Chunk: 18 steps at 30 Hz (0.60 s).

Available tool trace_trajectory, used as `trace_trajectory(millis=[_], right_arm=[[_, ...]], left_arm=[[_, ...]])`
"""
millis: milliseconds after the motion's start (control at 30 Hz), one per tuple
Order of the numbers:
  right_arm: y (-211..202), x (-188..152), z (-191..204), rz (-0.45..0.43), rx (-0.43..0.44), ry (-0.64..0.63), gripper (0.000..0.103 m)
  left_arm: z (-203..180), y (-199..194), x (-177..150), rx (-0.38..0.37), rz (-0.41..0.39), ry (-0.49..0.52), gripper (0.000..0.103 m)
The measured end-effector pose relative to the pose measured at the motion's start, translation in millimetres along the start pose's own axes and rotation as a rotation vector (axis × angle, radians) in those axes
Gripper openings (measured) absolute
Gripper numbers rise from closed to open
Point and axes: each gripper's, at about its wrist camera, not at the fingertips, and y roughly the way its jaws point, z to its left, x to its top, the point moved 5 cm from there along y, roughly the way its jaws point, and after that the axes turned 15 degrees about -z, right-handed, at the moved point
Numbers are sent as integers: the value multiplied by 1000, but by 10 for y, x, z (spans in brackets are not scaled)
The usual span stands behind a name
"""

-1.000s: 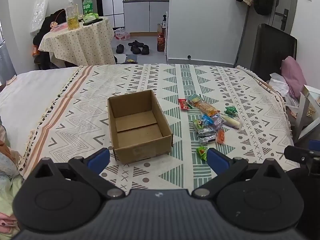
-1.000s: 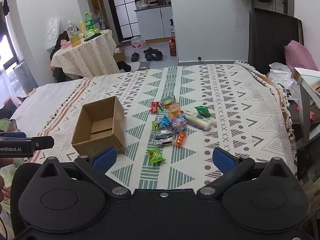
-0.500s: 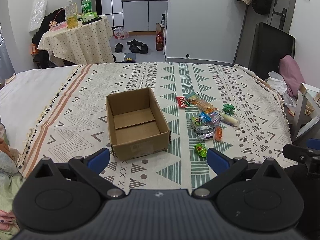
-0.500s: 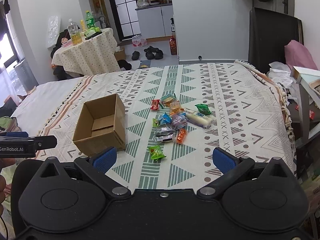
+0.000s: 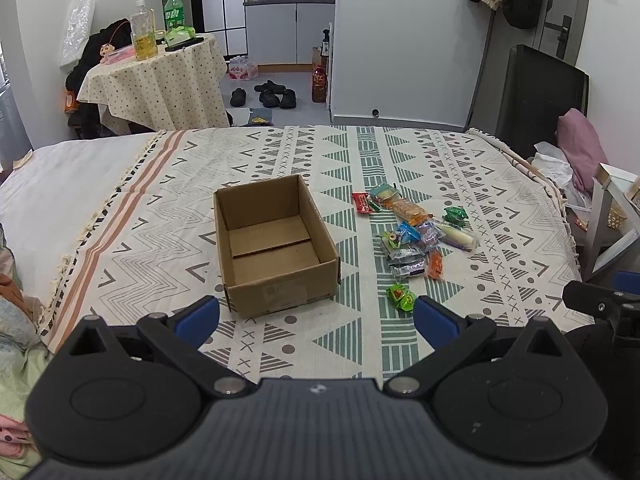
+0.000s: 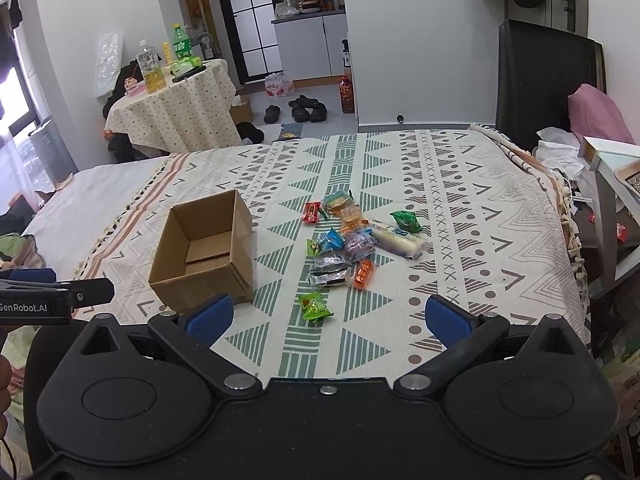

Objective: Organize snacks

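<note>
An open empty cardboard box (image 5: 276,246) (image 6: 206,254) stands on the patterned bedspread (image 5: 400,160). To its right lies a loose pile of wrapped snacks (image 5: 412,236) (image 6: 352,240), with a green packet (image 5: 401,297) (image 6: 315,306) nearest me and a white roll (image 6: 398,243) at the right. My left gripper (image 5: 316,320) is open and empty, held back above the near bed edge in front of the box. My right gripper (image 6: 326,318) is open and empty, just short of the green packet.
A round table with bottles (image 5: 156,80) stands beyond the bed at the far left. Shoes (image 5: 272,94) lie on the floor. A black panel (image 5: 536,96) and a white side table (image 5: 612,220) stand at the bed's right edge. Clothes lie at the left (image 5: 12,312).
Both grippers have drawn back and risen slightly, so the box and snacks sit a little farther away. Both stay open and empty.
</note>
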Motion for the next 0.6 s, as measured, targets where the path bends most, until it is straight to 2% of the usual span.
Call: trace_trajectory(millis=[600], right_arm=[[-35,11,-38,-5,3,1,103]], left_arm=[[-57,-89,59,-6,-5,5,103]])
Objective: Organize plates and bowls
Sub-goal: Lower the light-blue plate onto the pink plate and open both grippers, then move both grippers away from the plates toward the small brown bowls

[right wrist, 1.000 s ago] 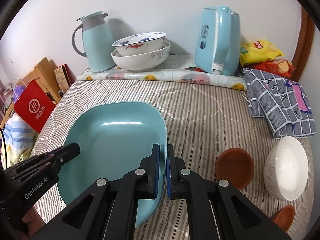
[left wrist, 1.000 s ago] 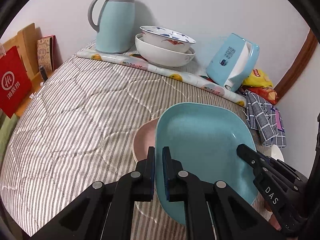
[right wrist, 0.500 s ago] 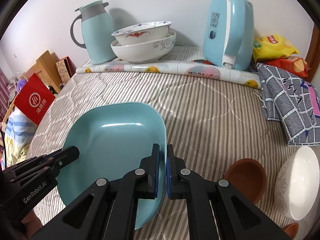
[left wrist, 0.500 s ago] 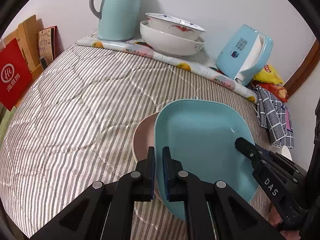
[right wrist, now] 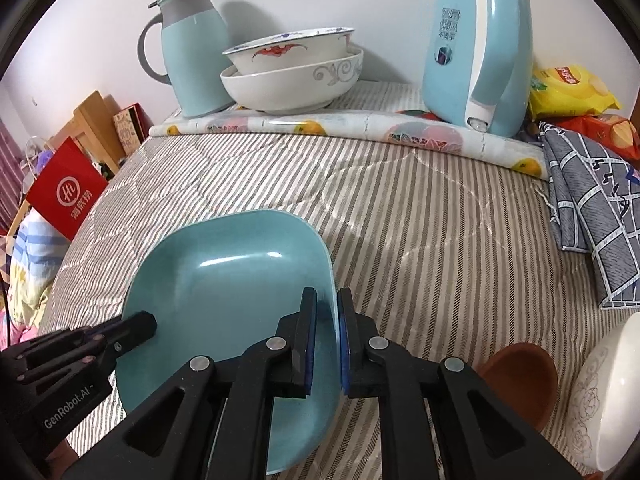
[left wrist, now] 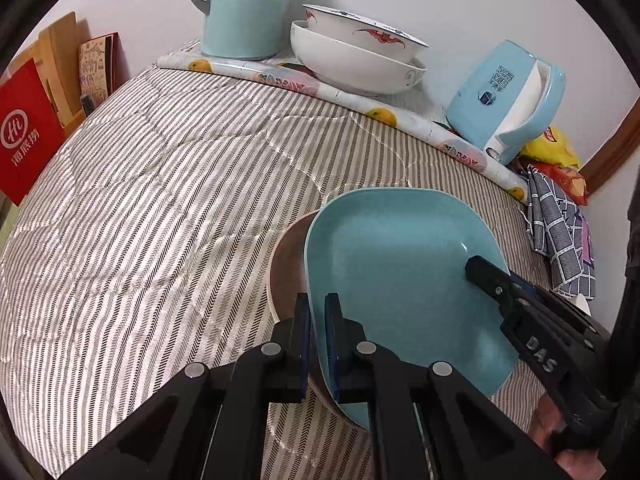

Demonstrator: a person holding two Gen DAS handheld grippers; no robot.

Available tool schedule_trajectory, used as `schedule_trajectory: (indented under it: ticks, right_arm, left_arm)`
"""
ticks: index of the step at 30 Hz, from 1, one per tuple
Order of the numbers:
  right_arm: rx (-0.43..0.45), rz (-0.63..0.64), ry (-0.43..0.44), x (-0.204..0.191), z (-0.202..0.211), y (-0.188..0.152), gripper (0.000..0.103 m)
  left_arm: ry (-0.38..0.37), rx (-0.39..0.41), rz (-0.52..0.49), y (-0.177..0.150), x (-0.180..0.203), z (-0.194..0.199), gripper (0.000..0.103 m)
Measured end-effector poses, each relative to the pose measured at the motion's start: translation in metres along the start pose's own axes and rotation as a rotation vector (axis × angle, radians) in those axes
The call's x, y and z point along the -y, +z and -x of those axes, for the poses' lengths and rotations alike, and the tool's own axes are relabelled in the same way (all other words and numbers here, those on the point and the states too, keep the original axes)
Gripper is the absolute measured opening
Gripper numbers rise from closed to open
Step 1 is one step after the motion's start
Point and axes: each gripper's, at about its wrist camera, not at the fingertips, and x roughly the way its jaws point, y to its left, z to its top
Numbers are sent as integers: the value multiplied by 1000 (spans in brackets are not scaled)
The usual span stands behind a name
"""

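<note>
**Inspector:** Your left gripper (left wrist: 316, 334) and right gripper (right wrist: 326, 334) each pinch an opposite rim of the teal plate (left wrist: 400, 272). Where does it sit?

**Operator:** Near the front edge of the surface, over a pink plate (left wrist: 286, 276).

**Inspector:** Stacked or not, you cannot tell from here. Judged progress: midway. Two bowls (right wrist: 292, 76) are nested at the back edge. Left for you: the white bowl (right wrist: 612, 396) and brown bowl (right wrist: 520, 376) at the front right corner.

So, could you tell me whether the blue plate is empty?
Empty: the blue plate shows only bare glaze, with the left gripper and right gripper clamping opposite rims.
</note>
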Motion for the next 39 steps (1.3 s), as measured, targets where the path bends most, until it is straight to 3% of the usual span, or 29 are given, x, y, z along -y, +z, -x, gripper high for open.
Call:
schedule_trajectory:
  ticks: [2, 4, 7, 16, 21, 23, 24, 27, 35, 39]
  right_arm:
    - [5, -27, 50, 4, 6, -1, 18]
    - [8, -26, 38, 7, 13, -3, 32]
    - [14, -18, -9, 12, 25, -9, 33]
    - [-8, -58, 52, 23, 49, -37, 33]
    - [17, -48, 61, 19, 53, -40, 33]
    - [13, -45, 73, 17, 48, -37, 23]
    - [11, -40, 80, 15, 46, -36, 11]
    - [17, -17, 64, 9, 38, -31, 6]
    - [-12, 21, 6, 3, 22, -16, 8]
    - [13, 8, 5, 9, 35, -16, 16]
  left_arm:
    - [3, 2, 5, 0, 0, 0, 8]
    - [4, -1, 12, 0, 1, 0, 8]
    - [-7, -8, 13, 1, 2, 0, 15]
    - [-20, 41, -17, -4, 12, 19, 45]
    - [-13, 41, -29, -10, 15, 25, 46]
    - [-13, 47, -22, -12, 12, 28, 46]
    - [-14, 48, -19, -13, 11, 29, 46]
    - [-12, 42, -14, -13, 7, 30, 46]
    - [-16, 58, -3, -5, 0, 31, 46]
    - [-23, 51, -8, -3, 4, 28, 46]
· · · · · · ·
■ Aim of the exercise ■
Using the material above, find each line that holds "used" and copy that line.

■ Task result ■
Available tool trace_trajectory, used as `trace_trajectory(millis=[_], right_arm=[[_, ...]], left_arm=[[_, ...]])`
Available tool schedule_trajectory, used as `schedule_trajectory: (indented under it: ticks, right_arm, left_arm)`

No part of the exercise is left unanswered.